NOTE: redbear-netctl provides a Redox-native `netctl` command with profiles
in /etc/netctl and a boot-time `netctl --boot` service.
NOTE: redbear-info is the canonical runtime integration report. Keep it updated when
Red Bear adds new tools, schemes, services, or hardware integration paths.
NOTE: redbear-live inherits cub through redbear-desktop.toml.
NOTE: redbear-meta is explicitly included in redbear-full.toml.

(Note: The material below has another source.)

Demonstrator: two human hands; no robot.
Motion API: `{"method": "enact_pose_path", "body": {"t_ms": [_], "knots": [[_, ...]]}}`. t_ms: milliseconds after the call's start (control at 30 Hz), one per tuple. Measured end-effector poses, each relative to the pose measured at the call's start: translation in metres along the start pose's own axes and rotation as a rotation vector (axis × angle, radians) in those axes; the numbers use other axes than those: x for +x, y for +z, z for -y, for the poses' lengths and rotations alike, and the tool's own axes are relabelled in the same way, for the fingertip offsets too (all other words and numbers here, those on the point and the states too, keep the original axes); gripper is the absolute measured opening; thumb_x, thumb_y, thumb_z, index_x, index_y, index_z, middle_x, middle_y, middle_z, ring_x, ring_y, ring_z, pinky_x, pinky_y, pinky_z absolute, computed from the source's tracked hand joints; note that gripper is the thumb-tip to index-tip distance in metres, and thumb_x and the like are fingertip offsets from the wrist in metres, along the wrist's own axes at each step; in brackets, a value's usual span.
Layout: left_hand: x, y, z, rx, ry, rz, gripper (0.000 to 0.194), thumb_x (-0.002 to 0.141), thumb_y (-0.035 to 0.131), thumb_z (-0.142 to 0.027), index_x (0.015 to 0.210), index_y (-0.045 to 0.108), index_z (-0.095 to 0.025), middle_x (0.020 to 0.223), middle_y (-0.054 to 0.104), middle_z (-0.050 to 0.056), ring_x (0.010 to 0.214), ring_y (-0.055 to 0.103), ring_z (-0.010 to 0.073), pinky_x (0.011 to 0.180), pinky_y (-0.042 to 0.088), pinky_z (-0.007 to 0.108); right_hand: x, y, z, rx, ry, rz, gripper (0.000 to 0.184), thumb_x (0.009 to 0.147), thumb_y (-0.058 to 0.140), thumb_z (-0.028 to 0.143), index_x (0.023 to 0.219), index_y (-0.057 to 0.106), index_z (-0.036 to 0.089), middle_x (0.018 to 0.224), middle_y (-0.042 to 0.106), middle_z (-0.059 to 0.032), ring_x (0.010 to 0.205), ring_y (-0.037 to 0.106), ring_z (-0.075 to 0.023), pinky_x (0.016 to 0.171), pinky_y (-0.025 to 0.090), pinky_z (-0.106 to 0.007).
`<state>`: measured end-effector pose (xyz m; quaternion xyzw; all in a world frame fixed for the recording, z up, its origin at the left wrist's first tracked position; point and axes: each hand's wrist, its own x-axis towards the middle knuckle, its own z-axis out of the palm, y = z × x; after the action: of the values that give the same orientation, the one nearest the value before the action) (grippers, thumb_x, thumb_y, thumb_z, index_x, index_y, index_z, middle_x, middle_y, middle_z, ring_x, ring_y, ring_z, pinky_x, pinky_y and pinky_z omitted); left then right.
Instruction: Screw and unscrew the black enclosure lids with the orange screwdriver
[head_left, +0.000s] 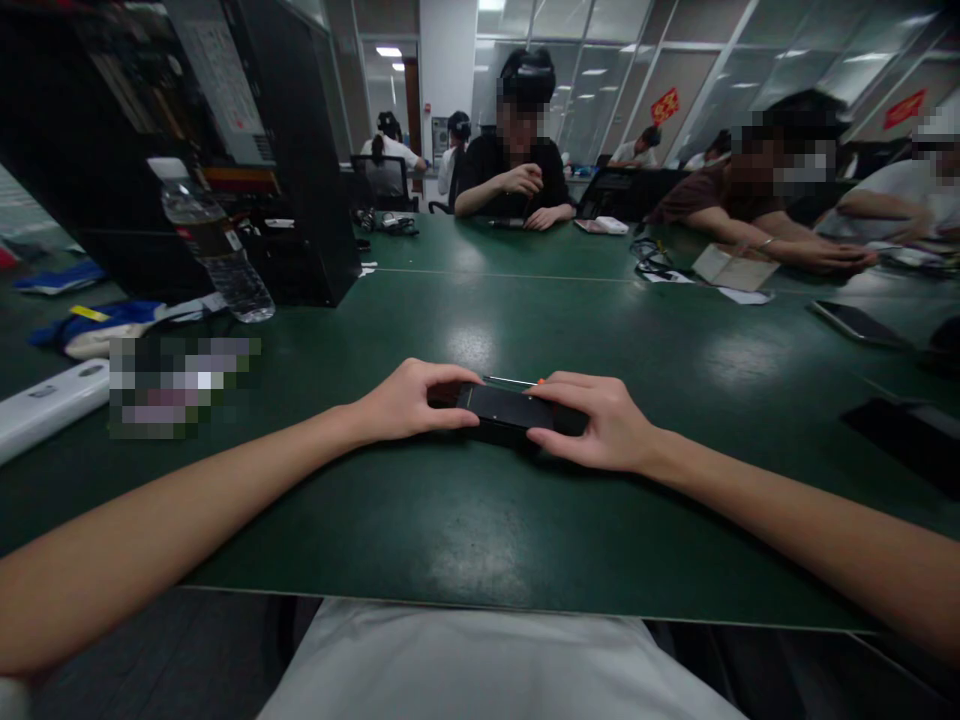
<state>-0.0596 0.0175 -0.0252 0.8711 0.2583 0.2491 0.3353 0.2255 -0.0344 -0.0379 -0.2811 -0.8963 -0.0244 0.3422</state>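
Observation:
A black, flat-topped oblong device [506, 408] sits at the middle of the green table [465, 530], gripped at both ends. My left hand [409, 402] closes on its left end, thumb along the near side and fingers on the far side. On the right end, my right hand [600, 418] holds it the same way. Just behind the device lies a thin metal shaft [510, 380] with an orange end by my right fingers, like a screwdriver; the rest of it is hidden. The underside of the device cannot be seen.
A black computer case [300, 160] and a water bottle [214, 240] stand at the left. Near them are blue-and-white gloves [112, 325] and a white power strip [52, 405]. Cables [652, 258], an open box [735, 268] and a phone [859, 322] lie right. People sit opposite.

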Motion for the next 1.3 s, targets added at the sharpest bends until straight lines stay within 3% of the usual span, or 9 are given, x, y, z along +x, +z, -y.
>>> {"method": "enact_pose_path", "body": {"t_ms": [367,467,533,733,967,1167,1300], "knots": [[0.0016,0.0039,-0.006,-0.016,-0.02,-0.027,0.042,0.088,0.071,-0.043,0.117,0.073,-0.013,0.091,0.074,0.006,0.074,0.064,0.0154,0.066,0.048,0.023,-0.0009,0.0002,-0.0038,0.028,0.042,0.02,0.03,0.097,0.058,0.041,0.105,0.072,0.016,0.088,0.074,-0.0075,0.074,0.068,-0.0156,0.068,0.052,-0.027],[0.0031,0.007,-0.0078,-0.048,-0.049,-0.044,0.037,0.095,0.061,-0.044,0.107,0.076,-0.013,0.084,0.071,0.003,0.071,0.06,0.0145,0.064,0.045,0.023,0.0027,-0.0002,-0.0028,0.091,0.079,0.019,0.033,0.102,0.049,0.034,0.081,0.068,0.018,0.071,0.067,-0.0027,0.063,0.061,-0.0121,0.063,0.047,-0.025],[0.0042,0.0083,-0.0083,-0.06,-0.073,-0.063,0.038,0.098,0.055,-0.044,0.095,0.076,-0.012,0.076,0.066,0.001,0.068,0.057,0.0138,0.063,0.042,0.023,0.0053,-0.0006,-0.0015,0.121,0.112,0.012,0.042,0.103,0.047,0.031,0.064,0.056,0.019,0.059,0.056,0.0003,0.054,0.052,-0.01,0.057,0.04,-0.025],[0.0076,0.0077,-0.0091,-0.151,-0.136,-0.116,0.037,0.095,0.057,-0.043,0.077,0.069,-0.013,0.069,0.06,0.0,0.066,0.053,0.0133,0.063,0.042,0.024,0.007,-0.0009,0.0001,0.2,0.224,0.032,0.048,0.103,0.048,0.036,0.058,0.046,0.018,0.055,0.047,0.0021,0.05,0.044,-0.0084,0.053,0.032,-0.026],[0.0074,0.0084,-0.0075,-0.165,-0.142,-0.128,0.037,0.094,0.059,-0.044,0.076,0.069,-0.013,0.069,0.06,0.0,0.066,0.054,0.0132,0.064,0.044,0.024,0.0061,0.0007,-0.004,0.235,0.351,0.005,0.054,0.102,0.049,0.045,0.055,0.041,0.018,0.053,0.04,0.003,0.049,0.038,-0.0076,0.05,0.027,-0.026],[0.0073,0.0083,-0.0046,-0.187,-0.162,-0.123,0.035,0.094,0.059,-0.043,0.087,0.074,-0.012,0.075,0.067,0.003,0.071,0.06,0.0148,0.069,0.049,0.025,0.0062,0.001,-0.0042,0.304,0.428,0.038,0.054,0.101,0.05,0.048,0.057,0.055,0.017,0.052,0.049,0.0023,0.049,0.044,-0.0082,0.05,0.03,-0.025],[0.0076,0.0091,-0.0018,-0.197,-0.171,-0.133,0.038,0.095,0.06,-0.046,0.091,0.076,-0.012,0.079,0.07,0.004,0.073,0.062,0.0155,0.07,0.051,0.026,0.006,0.0017,-0.004,0.319,0.441,0.021,0.055,0.1,0.051,0.049,0.055,0.05,0.017,0.051,0.045,0.0028,0.049,0.04,-0.0079,0.049,0.029,-0.025]]}}
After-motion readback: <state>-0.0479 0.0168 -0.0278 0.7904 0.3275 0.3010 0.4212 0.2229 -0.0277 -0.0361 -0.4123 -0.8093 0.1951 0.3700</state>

Keep any broader inclusion
deliberate because its dependency surface is much heavier than the core utility layer.
redbear-full.toml
└── desktop.toml (mainline)
└── redbear-legacy-base.toml ← Neutralize broken base legacy init scripts
└── redbear-legacy-desktop.toml ← Neutralize broken desktop legacy init scripts
└── redbear-device-services.toml ← Shared firmware-loader / evdevd / udev service wiring
└── redbear-netctl.toml ← Shared Red Bear network profile files + netctl boot service
redbear-wayland.toml
└── wayland.toml (mainline-derived Wayland profile)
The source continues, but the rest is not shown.